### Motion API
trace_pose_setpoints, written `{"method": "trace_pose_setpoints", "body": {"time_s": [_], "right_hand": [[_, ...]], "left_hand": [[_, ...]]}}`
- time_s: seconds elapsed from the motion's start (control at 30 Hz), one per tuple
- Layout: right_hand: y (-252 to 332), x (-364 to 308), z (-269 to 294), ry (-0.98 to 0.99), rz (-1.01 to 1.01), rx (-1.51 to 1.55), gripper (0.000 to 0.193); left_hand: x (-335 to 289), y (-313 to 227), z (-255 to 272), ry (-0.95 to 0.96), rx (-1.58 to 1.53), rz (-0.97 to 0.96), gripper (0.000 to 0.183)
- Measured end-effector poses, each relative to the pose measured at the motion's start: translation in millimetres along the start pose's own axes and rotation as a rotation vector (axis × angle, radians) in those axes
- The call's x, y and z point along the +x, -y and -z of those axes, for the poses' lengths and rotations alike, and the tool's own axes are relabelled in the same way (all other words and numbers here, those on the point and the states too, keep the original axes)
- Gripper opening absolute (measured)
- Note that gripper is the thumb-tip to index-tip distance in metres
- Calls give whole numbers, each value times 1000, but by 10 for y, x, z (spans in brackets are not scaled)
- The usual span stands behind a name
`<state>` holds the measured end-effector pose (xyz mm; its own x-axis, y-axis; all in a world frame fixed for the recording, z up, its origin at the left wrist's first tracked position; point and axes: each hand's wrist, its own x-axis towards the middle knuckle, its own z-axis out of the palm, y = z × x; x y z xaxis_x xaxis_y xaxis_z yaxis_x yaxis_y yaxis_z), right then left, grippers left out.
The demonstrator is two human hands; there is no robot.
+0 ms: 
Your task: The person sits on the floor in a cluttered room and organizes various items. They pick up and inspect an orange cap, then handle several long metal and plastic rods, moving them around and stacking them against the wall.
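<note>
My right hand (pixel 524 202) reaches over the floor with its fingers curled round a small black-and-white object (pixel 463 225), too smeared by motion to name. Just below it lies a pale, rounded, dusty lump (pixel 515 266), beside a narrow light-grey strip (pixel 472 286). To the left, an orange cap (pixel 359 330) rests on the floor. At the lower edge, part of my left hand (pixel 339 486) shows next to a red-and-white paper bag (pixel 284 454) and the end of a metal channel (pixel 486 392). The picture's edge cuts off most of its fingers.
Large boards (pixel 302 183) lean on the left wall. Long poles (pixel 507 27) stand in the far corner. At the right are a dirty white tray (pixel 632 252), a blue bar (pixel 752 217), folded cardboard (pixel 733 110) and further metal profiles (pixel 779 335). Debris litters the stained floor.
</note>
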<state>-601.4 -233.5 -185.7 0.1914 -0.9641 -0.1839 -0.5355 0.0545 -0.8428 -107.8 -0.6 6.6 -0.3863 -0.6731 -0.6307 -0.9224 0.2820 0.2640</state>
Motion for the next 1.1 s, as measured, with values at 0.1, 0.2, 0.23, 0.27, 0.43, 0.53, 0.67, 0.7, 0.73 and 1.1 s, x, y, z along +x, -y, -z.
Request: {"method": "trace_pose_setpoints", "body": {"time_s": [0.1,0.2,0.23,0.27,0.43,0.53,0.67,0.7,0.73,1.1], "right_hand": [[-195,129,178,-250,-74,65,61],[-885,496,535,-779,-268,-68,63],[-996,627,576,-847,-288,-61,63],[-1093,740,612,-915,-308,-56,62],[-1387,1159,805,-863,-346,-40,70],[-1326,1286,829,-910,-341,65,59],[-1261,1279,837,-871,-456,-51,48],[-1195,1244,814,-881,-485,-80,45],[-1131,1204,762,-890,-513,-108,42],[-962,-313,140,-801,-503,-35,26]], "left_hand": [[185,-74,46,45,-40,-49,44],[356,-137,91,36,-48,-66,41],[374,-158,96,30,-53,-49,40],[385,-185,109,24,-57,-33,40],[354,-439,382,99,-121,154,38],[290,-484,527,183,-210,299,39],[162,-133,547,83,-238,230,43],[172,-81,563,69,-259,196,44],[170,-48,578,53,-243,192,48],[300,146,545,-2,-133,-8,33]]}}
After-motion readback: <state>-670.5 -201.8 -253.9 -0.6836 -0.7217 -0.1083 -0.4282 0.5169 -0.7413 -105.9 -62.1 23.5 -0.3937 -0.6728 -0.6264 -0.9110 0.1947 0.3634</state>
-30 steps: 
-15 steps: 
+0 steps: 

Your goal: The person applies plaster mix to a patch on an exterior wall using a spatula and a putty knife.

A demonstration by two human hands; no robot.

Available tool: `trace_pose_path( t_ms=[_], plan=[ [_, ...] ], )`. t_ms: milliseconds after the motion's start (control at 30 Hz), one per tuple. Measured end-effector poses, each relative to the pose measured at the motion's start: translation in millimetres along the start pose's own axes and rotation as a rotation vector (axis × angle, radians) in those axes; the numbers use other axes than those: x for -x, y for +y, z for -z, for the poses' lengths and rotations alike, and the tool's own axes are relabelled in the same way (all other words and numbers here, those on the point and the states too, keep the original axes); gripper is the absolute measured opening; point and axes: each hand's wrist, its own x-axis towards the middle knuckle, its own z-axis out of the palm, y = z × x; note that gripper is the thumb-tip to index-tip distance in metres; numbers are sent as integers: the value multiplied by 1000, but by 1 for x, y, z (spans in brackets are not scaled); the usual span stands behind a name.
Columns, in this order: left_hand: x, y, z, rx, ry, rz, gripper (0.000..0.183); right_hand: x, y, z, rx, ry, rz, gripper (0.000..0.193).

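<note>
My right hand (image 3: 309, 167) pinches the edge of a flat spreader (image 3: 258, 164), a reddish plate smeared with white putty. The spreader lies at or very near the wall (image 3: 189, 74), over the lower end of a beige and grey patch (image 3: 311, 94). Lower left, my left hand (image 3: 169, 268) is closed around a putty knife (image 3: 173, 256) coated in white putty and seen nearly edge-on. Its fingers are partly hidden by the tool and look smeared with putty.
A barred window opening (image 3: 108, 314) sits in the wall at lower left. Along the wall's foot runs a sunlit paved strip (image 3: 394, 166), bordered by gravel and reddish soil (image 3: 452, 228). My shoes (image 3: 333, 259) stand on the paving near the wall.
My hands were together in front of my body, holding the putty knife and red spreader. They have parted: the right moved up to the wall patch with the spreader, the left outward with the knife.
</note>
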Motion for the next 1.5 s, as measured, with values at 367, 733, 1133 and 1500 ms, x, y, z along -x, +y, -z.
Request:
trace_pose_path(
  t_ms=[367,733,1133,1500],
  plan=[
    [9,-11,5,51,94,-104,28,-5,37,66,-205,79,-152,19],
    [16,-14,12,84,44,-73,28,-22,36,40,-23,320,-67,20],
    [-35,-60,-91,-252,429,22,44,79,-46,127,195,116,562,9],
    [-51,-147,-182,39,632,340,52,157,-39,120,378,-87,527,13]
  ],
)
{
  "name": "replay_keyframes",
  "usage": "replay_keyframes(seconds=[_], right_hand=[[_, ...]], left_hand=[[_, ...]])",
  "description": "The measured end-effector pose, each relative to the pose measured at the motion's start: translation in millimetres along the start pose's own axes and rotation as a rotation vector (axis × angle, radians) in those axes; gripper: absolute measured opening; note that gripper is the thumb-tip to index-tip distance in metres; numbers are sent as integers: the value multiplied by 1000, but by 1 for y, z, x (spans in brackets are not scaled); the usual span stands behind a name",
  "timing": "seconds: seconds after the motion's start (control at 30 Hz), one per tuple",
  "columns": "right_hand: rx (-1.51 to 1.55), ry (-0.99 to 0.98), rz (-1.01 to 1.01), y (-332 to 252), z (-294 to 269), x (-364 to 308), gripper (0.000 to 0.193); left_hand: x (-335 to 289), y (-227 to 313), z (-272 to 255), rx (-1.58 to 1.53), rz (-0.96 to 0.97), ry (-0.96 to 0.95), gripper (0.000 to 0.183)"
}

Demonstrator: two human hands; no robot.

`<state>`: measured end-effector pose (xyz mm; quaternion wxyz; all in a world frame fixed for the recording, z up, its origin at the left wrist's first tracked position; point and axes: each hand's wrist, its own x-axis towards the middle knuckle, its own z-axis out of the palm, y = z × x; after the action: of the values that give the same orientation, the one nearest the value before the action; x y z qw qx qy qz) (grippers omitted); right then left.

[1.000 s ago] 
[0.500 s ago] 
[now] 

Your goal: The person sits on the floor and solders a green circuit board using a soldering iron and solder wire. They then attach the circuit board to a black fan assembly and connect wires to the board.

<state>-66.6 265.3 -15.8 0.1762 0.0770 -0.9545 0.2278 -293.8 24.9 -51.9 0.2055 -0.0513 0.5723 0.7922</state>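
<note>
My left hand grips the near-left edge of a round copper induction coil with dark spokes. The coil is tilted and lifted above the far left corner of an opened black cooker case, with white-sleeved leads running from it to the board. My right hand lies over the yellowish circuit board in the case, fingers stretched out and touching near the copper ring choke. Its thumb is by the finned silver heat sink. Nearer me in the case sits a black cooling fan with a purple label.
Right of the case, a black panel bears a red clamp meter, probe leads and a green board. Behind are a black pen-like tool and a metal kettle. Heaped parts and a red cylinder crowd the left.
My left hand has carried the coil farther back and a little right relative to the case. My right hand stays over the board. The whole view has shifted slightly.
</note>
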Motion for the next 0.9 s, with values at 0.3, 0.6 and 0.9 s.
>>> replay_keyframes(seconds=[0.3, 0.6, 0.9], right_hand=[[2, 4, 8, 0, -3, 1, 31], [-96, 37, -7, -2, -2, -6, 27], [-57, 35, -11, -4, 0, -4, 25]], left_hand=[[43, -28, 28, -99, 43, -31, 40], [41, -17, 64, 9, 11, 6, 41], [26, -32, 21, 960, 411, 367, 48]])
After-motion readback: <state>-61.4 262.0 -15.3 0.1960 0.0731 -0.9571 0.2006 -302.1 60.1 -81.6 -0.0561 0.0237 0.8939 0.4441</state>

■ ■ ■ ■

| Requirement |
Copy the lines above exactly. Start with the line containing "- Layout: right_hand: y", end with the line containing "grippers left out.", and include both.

| Answer box |
- Layout: right_hand: y (-252 to 332), x (-364 to 308), z (-269 to 294), ry (-0.98 to 0.99), rz (-1.01 to 1.01), rx (-1.51 to 1.55), gripper (0.000 to 0.193); left_hand: x (-335 to 289), y (-313 to 227), z (-255 to 272), ry (-0.95 to 0.96), rx (-1.58 to 1.53), rz (-0.97 to 0.96), gripper (0.000 to 0.183)
- Measured end-effector poses, each relative to the pose measured at the motion's start: translation in millimetres along the start pose's own axes and rotation as a rotation vector (axis × angle, radians) in those axes
- The call's x, y and z point along the +x, -y and -z of those axes, for the poses' lengths and rotations alike, and the tool's own axes are relabelled in the same way (all other words and numbers here, those on the point and the states too, keep the original axes)
- Gripper opening absolute (measured)
- Note that gripper is the thumb-tip to index-tip distance in metres
- Calls give whole numbers, each value times 1000, but by 10 for y, x, z (spans in brackets are not scaled)
- The usual span stands behind a name
`<state>` holds the measured end-effector pose (xyz mm; its own x-axis, y-axis; all in a world frame fixed for the recording, z up, its origin at the left wrist's first tracked position; point and axes: each hand's wrist, its own x-axis towards the middle knuckle, its own z-axis out of the palm, y = z × x; x y z xaxis_x xaxis_y xaxis_z yaxis_x yaxis_y yaxis_z), right then left, grippers left out.

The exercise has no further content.